Below, locate the line that contains "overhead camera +". Repeat exactly from that line to the line that contains "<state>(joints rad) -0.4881", inclusive, leaving out the pictures.

(Records excerpted from a collection)
::::

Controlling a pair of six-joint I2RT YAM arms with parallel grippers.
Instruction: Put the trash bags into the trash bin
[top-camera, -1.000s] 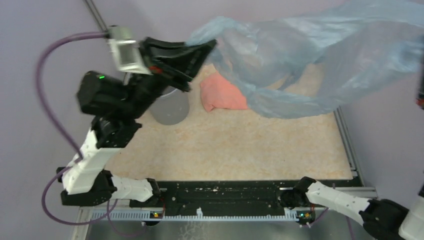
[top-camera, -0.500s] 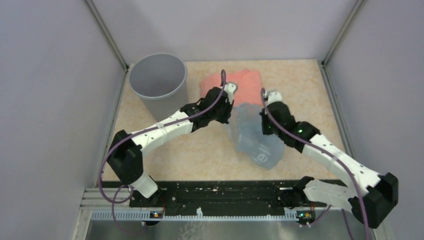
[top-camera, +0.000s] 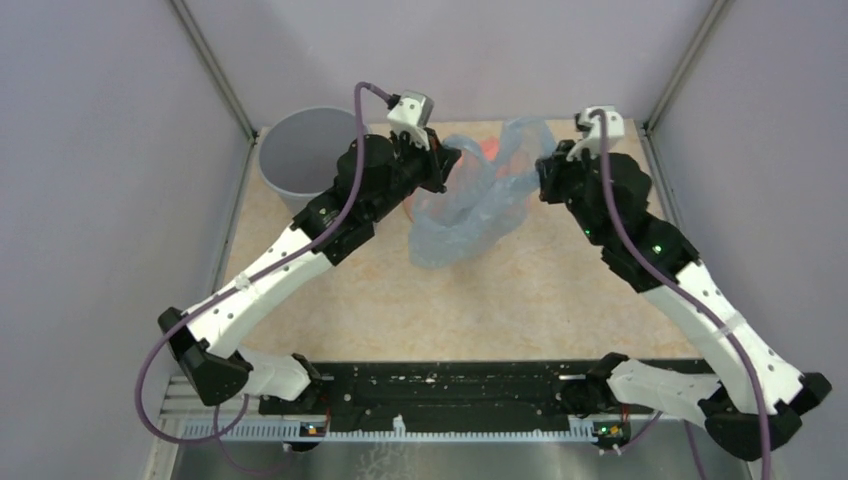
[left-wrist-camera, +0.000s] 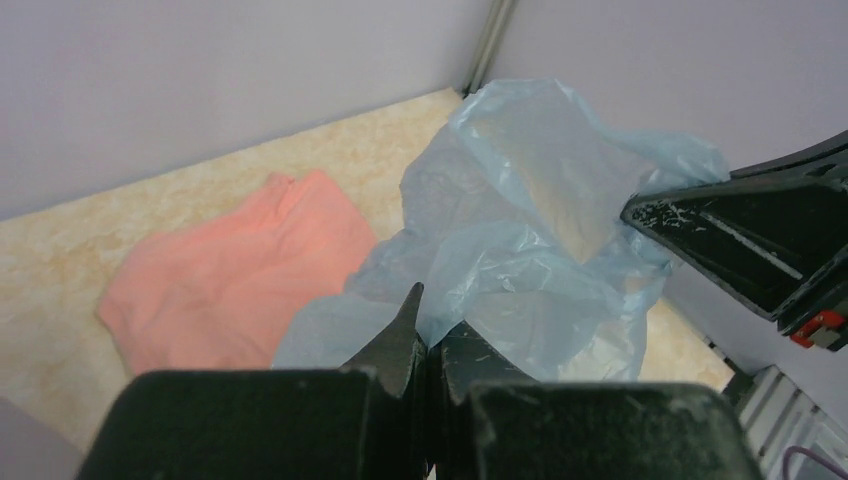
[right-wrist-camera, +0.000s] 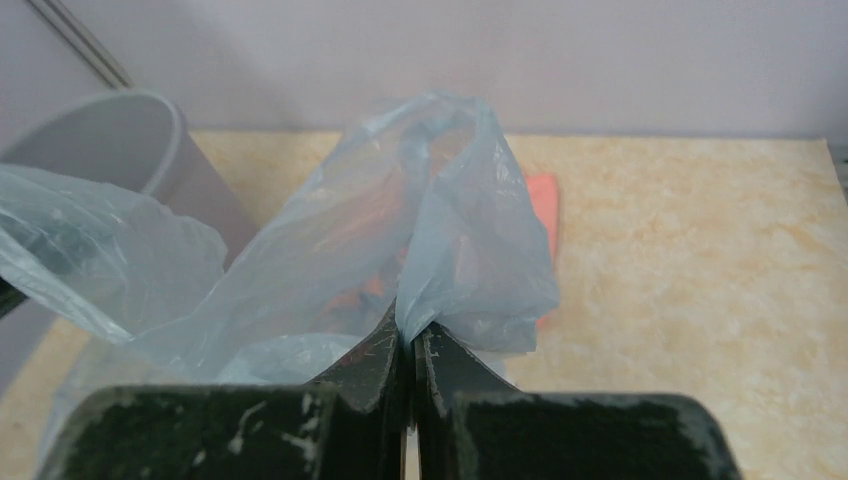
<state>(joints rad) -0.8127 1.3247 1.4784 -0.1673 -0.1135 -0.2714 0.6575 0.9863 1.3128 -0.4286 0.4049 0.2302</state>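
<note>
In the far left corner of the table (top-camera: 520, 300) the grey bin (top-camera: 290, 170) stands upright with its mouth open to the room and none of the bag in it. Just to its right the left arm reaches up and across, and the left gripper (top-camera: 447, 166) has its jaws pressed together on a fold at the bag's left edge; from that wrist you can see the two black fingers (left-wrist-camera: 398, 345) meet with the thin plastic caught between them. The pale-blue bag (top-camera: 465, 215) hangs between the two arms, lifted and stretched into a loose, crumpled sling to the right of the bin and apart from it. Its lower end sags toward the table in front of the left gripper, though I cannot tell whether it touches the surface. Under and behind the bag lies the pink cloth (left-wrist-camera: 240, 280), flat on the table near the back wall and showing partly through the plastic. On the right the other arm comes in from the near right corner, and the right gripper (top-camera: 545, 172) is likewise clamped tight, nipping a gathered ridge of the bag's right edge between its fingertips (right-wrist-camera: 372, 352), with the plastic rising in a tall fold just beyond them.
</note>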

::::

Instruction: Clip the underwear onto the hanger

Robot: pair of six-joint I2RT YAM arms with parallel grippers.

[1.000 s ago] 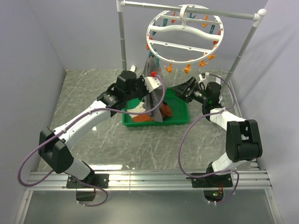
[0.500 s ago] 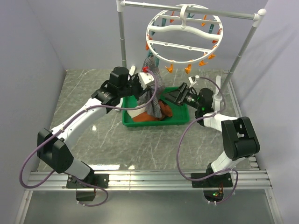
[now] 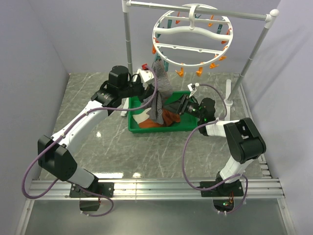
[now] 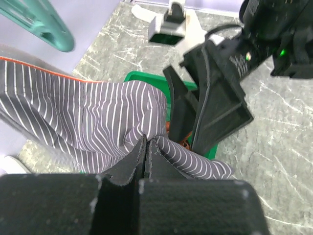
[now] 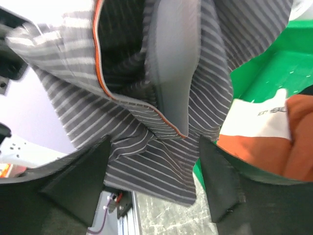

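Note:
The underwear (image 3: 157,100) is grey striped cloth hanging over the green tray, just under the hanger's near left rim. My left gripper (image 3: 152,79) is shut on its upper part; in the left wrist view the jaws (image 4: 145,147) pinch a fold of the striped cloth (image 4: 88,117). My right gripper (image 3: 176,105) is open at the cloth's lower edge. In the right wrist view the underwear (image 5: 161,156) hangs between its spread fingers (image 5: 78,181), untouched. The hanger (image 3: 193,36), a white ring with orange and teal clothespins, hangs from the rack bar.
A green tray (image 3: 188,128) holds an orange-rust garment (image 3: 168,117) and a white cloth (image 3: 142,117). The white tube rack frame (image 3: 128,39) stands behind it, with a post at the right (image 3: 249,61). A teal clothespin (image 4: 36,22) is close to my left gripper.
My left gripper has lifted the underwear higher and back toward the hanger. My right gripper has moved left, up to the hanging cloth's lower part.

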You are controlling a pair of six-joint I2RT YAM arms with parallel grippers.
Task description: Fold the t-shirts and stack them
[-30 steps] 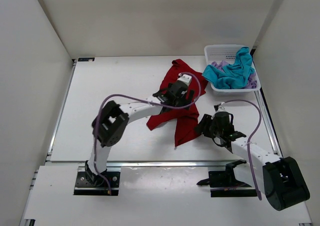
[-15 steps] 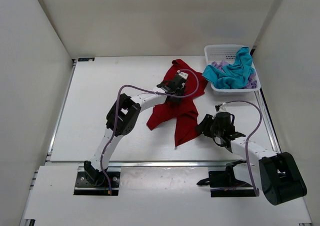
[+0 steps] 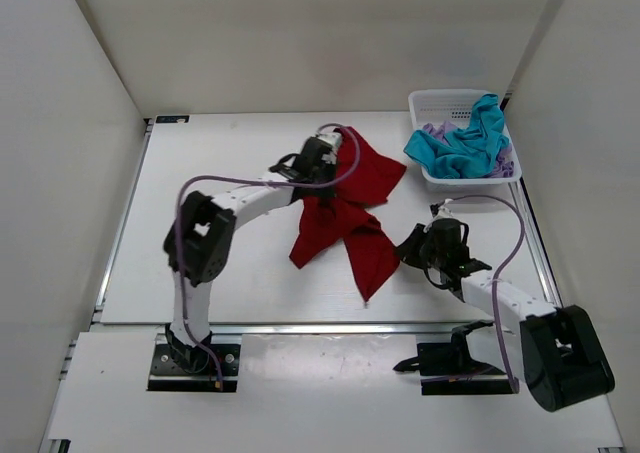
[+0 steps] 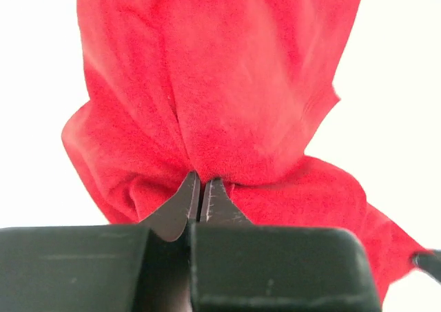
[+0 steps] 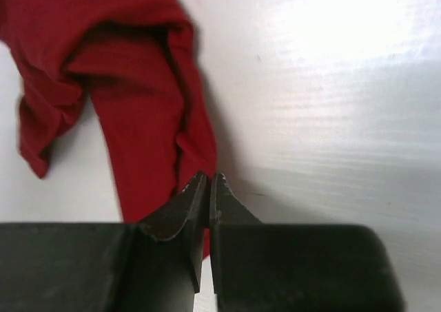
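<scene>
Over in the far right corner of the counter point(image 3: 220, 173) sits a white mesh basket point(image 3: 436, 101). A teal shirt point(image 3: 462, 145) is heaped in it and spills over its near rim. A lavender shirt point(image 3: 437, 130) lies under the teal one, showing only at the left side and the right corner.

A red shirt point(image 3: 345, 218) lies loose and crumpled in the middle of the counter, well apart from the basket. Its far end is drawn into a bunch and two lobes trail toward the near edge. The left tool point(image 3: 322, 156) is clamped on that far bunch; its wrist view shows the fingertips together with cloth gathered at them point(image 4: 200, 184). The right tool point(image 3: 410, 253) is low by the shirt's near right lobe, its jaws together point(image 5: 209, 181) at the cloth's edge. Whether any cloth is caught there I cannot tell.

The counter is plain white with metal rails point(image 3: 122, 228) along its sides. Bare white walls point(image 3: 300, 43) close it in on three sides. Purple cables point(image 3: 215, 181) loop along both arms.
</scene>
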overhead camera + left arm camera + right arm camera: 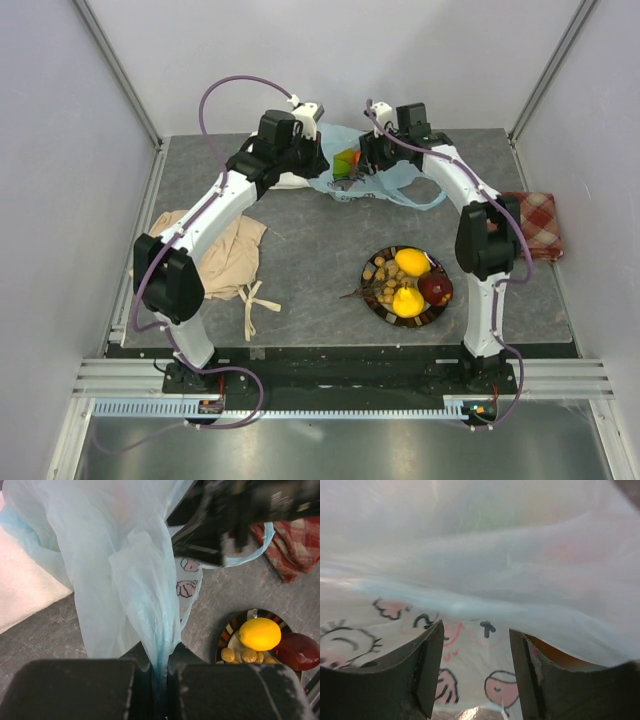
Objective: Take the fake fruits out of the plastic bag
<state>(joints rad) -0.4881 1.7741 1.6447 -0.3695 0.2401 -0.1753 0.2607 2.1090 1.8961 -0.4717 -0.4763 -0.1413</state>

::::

▶ RESULT OF THE TASK
overhead camera + left arm camera + right arm camera: 
Objective: Take the fake fruits out of the plastic bag
<state>(joints rad) -0.4881 1.7741 1.6447 -0.3695 0.2401 -0.1753 0.2607 2.1090 1.8961 -0.4717 -0.4763 -0.1413</state>

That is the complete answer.